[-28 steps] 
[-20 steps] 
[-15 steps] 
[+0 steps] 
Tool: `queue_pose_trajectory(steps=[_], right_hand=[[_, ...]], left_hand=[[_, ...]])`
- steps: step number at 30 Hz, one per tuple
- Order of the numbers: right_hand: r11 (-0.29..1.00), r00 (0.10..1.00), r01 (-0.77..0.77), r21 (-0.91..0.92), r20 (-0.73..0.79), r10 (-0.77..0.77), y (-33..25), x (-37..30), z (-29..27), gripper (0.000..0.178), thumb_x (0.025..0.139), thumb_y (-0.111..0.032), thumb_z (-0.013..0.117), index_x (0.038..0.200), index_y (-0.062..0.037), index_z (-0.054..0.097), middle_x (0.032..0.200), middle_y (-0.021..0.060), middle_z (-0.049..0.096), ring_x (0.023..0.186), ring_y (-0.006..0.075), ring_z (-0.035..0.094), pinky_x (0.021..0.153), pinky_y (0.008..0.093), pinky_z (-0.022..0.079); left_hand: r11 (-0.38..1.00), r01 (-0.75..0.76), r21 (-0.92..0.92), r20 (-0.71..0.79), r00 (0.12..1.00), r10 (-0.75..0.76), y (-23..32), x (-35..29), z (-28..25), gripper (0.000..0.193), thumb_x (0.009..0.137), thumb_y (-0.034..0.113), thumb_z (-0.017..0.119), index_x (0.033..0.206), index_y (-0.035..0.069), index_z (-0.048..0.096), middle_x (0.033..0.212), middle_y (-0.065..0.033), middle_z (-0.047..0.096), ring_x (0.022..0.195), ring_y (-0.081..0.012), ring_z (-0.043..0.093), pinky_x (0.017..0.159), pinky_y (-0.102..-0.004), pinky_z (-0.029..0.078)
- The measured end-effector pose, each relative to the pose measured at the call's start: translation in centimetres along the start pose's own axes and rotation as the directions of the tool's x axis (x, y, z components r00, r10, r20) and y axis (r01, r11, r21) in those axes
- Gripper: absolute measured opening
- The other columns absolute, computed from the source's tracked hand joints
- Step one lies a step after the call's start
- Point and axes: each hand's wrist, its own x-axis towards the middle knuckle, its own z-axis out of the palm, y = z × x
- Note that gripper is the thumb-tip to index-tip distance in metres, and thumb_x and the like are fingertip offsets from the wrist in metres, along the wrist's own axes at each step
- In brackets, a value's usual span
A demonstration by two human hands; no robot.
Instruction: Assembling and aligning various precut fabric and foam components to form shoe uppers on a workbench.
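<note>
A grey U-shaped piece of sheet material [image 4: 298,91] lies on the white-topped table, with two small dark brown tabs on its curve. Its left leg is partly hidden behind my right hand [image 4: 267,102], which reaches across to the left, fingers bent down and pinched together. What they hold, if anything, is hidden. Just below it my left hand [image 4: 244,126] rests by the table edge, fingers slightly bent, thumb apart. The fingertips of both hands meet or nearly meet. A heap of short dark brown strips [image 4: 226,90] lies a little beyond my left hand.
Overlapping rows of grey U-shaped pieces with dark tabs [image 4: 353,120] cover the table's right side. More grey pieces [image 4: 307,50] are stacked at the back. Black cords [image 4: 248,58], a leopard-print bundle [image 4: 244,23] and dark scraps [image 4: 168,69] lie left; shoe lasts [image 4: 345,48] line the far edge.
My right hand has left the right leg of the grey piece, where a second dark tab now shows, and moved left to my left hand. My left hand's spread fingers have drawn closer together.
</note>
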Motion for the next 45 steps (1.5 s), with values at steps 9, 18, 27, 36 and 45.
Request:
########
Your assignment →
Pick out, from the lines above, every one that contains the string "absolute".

Reply →
- Gripper: absolute measured opening
- The other columns absolute, computed from the source's tracked hand joints

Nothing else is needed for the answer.